Towards Exploring the Fine-Grained Code Reuse in the PyPI Ecosystem


Details
Speaker
George Drosos
Abstract
Modern programming languages facilitate software reuse by hosting software repositories containing interdependent software libraries, which form software ecosystems. Such ecosystems present substantial security risks. To understand and mitigate such risks, researchers often conduct analyses on software ecosystems through dependency networks, usually on the package level. Recent research has proved that a more fine-grained analysis through call-based dependency networks can offer significantly more precise results.

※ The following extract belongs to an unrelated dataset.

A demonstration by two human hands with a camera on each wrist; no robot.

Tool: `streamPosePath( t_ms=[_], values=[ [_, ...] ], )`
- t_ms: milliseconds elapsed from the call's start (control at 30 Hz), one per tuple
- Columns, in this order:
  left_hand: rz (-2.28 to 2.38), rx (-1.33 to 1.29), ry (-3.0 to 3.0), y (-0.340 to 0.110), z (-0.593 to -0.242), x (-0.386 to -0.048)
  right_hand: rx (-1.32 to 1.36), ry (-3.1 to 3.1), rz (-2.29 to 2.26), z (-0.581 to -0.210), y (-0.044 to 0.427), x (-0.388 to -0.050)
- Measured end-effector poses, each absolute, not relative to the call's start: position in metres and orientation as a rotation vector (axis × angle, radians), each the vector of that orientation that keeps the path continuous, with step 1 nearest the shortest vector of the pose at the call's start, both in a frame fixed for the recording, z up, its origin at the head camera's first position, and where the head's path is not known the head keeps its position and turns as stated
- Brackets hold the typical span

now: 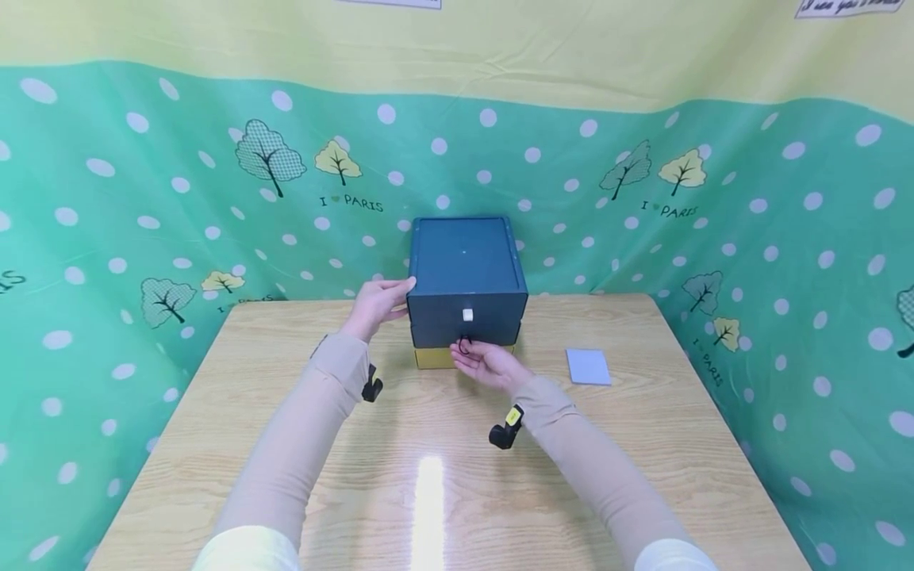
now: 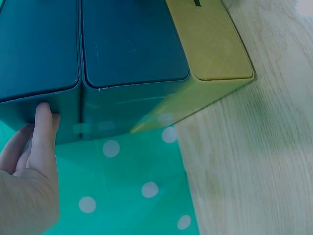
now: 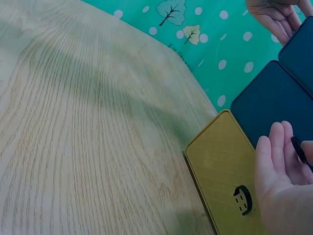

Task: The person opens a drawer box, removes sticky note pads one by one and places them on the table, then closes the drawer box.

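A stack of drawers point(image 1: 464, 254) stands at the table's back, its two upper drawers dark blue and the bottom drawer point(image 1: 432, 359) yellow. My left hand point(image 1: 378, 308) rests against the left side of the top drawer; the left wrist view shows its fingers point(image 2: 43, 127) fairly straight against that side. My right hand point(image 1: 489, 366) is palm up at the front. Between its thumb and fingers it pinches the black loop handle point(image 3: 297, 148) of the middle blue drawer. A white handle point(image 1: 467, 315) is on the top drawer, and another black handle point(image 3: 243, 199) on the yellow one.
A flat pale-blue square point(image 1: 589, 366) lies on the wooden table point(image 1: 343, 476), right of the stack. Close behind hangs a green and yellow printed cloth point(image 1: 457, 127), which also runs along both sides of the table.
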State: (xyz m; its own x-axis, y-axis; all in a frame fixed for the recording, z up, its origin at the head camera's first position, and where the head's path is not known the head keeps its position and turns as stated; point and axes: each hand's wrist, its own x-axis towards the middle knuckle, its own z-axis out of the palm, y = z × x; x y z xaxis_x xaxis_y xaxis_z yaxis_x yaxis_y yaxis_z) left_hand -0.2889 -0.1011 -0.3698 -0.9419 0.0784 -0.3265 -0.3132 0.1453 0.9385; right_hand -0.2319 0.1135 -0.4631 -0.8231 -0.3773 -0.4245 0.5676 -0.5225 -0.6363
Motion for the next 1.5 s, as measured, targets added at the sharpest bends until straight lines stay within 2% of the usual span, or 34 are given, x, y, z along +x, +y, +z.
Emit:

In this talk, we will discuss how we can employ call-based dependency networks in order to measure two aspects of code reuse correlated with security risk, namely software bloat and technical leverage. Our analysis is performed in the popular ecosystem of PyPI, which has recently been the target of many supply chain attacks. With respect to software bloat, our goal is to measure the amount of bloated dependencies and unreachable dependency code existing on PyPI at the fine-grained level. We also aim to demonstrate a way of measuring technical leverage on the fine-grained level, a software metric which describes the ratio between the amount of code that packages leverage from dependencies in comparison to their own's size.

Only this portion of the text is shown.